Dynamical systems analysis techniques are well suited for 
uncovering patterns in data that are otherwise not revealed by 
standard statistical methods. In the current study, five participants 
wore a device around their necks that automatically captured 
images from their lives for a period of 1-2 weeks. In the following 
sections, we present what we believe is the first instance of 
application of dynamical systems techniques on lifelogging data. 

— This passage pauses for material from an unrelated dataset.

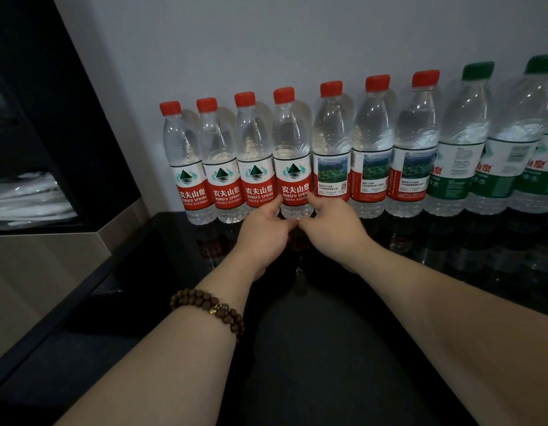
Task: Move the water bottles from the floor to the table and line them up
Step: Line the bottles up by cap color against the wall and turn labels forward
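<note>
Left hand (pixel 262 229) grips red-capped bottle (pixel 292 149).

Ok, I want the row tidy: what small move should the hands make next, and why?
Probably let go of the fourth red-capped bottle and turn the fifth bottle next. The left hand and right hand grip the fourth at its base; it stands in line, logo forward, while the fifth shows its back label.

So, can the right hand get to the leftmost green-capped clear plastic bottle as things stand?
Probably yes, once the right hand releases the red-capped plastic bottle; nothing stands in front of the leftmost green-capped clear plastic bottle.
</note>
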Motion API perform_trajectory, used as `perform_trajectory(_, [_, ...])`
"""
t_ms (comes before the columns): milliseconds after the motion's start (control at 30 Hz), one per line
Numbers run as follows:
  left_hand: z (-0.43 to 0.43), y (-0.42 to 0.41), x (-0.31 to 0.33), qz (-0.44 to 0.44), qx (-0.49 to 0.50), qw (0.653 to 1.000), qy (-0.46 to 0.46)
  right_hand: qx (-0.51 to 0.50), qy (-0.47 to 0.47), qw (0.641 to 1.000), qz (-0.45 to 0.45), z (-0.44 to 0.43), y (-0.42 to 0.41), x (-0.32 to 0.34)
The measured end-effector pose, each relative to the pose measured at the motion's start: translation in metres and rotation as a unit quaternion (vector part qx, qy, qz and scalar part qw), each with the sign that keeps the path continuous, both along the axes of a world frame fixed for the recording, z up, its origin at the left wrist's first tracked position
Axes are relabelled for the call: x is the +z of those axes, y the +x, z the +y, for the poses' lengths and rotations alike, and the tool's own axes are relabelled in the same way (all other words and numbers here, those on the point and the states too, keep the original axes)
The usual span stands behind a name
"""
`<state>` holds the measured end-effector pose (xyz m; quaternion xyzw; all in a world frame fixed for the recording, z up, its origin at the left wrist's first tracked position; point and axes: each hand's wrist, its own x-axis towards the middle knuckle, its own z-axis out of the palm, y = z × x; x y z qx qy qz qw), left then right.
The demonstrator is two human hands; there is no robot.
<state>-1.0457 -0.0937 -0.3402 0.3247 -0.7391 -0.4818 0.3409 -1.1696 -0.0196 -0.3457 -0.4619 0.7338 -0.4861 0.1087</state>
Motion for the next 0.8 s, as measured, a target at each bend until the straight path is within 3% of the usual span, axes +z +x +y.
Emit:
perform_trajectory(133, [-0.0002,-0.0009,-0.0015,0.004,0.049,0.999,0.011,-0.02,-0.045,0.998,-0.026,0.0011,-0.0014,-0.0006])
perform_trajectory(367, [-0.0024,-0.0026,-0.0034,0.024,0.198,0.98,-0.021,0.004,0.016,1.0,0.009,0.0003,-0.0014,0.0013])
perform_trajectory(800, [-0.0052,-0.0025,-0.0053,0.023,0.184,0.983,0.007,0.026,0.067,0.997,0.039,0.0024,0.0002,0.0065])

We use recurrence plots to visualize the pattern of recurrent visits 
to the same locations in visual context space over time. We then 



characterize the structure of experience by computing the 
correlation dimension of the space occupied by the images and 
show that visual experience has a two-scaled structure for all 
participants. The two scales are shown to capture different aspects 
of experience. In the section that follows, we demonstrate the link 
between the temporal sequence of visual experience and the 
structure of visual experience as described by the correlation 
dimension. To do this, we use Takens' embedding theorem [6] to 
recover the dimensionality estimates direcdy from a series of 
numbers representing the time ordered images. Critically, we show 
that when the order of this time series of numbers is randomly 
permuted, the Takens procedure fails to recover the original 
dimensional structure. Instead, the randomly permuted time series 
is space filling - the recovered correlation dimension rises 
indefinitely as embedding dimension is increased. The Takens 
analysis therefore demonstrates that the dynamics of our 
interaction with the environment plays a key role in the structure 
of our experience of the world. Finally, we compare the structure 
of visual experience to the structure of natural language discourse 
[7] and suggest that the two-scaled structure may reflect a general 
organizational principle of human experience. We conclude by 
discussing potential practical applications of these results. The 
methods that we used to represent images and to calculate 
distances between them and additional methodological details 
about data collection and the techniques used in this paper are 
provided in Information SI.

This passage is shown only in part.